A GPS-tracked prairie chicken has traveled 1,182 miles this summer, and keeps ending up in the same place.

"We did expect a range of maybe 50 miles. We really didn't expect this distance," Jen Vogel, a post-doctoral research associate at Iowa State University, told USA Today.

Bird "Number 112" is part of an Iowa State Department of Resources initiative to reintroduce the birds to the state of Iowa. There was once a population so abundant that the wild chickens would flock in groups of 30,000, but they died out around the 1950s, USA Today reported.

Bird 112 was fitted with a GPS collar along with nine other chickens, but decided to take an unusual path. She looped all the way around Missouri and back into Iowa several times.

"Nobody really knows why," Vogel told USA Today. "Everyone is taken by surprise by the distance she has traveled."

"We might assume that since she came from Nebraska and we moved her to Iowa, she doesn't know where the appropriate habitat might be. It seems like the bird is looking," she said.

The chicken's route turned out to be the best choice. Out of the nine other GPS-tracked chickens, one shed the device and the rest were killed by predators.

One of the main factors contributing to the bird's initial eradication was human hunting. One account suggested 400,000 chickens were sent to East Coast dinner tables when the bird's populations were abundant.

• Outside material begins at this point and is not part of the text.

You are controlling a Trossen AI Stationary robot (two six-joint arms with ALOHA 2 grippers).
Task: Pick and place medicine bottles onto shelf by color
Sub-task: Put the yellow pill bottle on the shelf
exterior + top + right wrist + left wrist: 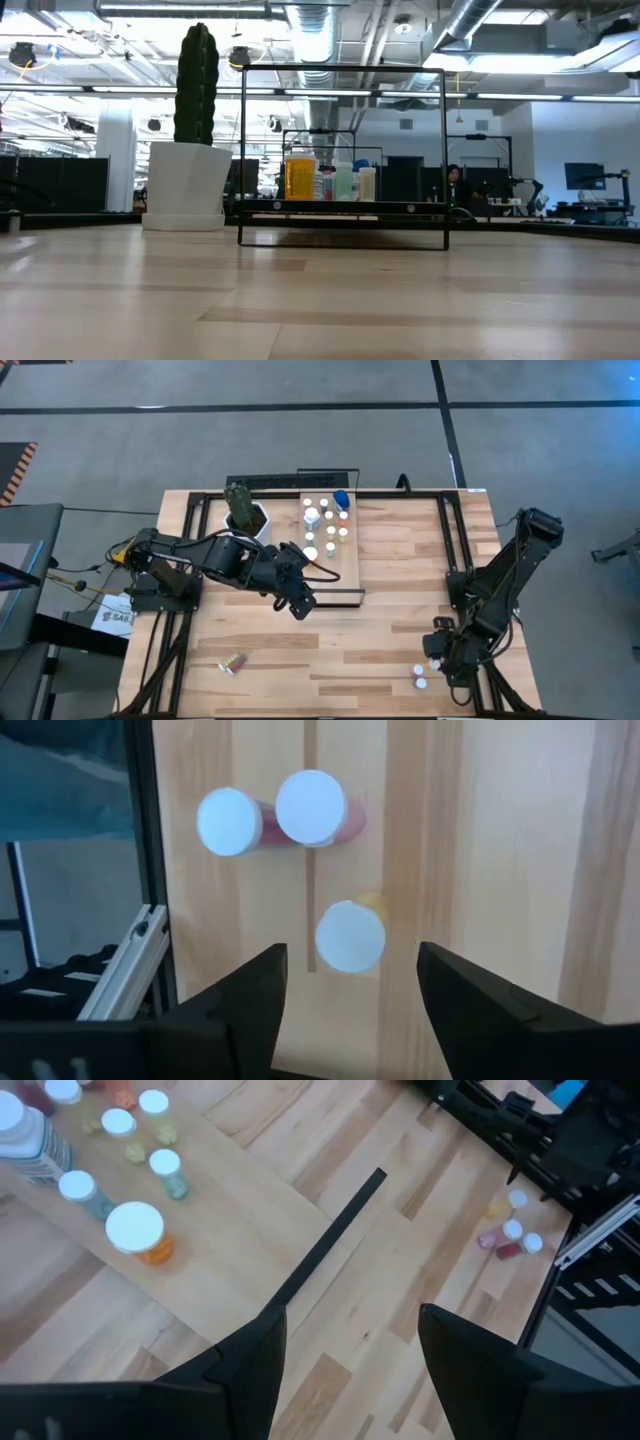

Hunting the endangered birds was deemed illegal in 1917, but loss of habitat due to agriculture was too serious for the populations to recover.

In the 1990s prairie chickens were set loose in the area in hopes of restoring the population, but there were only a few dozen birds left by the year 2000. Now researchers are making another attempt at restoring the species to Iowa.

"They are an iconic bird for the prairie. They are a symbol," Stephanie Shepherd, a wildlife diversity biologist at the Department of Natural Resources, said. "It would be sad to think of them not here."